This book is dedicated with love
to Mary
The Eighth Wonder of the World

“…Tell us of the secret hosts of evil, O Cimon.” “Their names may not be spake aloud lest they profane mortal lips, for they came out of unholy darknesses and attacked the heavens, but they were driven away by the rage of angels…”

—from
Dialogues of Chios

Author’s Note

The characters and events in this novel are fictional. The background, however, is real, and I am indebted to those who generously helped to fill it in for me. In a few instances I have taken what I believe to be necessary dramatic license. Any legal or factual errors are mine alone.

My deep gratitude for sharing with me their courtroom lives and experiences goes to F. Lee Bailey, Melvin Belli, Paul Caruso, William Hundley, Luke McKissack, Louis Nizer, Jerome Shestack and Peter Taft.

In California, the Honorable Wm. Matthew Byrne, of the United States District Court, was most helpful.

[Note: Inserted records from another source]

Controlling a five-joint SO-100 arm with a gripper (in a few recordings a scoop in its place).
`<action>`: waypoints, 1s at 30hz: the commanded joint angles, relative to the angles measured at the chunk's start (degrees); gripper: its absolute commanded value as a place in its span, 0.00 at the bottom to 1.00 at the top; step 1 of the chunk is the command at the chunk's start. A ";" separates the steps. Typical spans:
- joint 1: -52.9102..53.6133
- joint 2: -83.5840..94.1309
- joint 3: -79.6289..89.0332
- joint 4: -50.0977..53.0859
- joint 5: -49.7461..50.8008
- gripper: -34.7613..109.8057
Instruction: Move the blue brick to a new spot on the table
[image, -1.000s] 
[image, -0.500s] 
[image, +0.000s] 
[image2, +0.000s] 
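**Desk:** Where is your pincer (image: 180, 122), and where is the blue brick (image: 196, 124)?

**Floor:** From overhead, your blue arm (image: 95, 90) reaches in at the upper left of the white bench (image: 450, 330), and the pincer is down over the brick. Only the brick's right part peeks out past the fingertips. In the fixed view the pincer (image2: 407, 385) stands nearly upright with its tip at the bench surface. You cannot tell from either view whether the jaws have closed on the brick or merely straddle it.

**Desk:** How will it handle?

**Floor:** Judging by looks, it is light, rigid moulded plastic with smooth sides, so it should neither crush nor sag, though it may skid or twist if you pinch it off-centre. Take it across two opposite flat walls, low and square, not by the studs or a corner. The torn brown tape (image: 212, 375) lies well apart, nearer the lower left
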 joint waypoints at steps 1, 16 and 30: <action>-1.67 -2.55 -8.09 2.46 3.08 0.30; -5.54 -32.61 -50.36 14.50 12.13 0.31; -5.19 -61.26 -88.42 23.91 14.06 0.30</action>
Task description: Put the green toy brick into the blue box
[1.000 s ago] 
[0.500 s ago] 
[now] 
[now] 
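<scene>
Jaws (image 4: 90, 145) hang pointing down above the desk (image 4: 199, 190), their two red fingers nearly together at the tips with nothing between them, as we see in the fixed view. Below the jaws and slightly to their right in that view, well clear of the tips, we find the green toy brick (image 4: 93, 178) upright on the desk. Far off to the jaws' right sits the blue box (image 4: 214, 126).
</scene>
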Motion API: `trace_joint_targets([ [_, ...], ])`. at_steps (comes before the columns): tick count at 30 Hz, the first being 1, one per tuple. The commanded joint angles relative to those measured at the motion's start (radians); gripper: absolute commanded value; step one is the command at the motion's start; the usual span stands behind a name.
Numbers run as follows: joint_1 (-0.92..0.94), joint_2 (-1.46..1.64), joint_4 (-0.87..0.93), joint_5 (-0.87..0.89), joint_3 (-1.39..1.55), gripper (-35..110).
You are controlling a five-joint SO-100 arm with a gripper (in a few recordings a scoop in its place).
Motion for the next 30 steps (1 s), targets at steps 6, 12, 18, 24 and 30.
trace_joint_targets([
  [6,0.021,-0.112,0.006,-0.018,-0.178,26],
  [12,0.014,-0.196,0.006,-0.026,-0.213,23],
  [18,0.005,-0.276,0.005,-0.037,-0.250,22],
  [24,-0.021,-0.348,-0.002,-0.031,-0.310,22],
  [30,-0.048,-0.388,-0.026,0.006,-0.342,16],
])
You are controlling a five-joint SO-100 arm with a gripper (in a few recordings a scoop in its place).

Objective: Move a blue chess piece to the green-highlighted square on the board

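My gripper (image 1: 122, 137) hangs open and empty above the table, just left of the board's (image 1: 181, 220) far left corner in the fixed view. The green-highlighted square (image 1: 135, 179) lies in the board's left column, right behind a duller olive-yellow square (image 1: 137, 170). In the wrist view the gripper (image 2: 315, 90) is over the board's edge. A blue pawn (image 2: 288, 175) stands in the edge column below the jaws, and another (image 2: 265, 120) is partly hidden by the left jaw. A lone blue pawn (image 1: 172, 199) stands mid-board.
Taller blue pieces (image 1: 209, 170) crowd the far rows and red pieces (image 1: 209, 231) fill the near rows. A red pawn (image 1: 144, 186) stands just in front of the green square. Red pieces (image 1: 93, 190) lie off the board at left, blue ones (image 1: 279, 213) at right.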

In New York, I owe special thanks to Phil Leshin, former Assistant Commissioner for Public Affairs of the New York City Department of Correction, for escorting me through Riker’s Island; and to Pat Perry, the Assistant Deputy Warden at Riker’s Island.

Barry Dastin’s legal supervision and counsel have proved invaluable.

My appreciation to Alice Fisher for her assistance in researching this book.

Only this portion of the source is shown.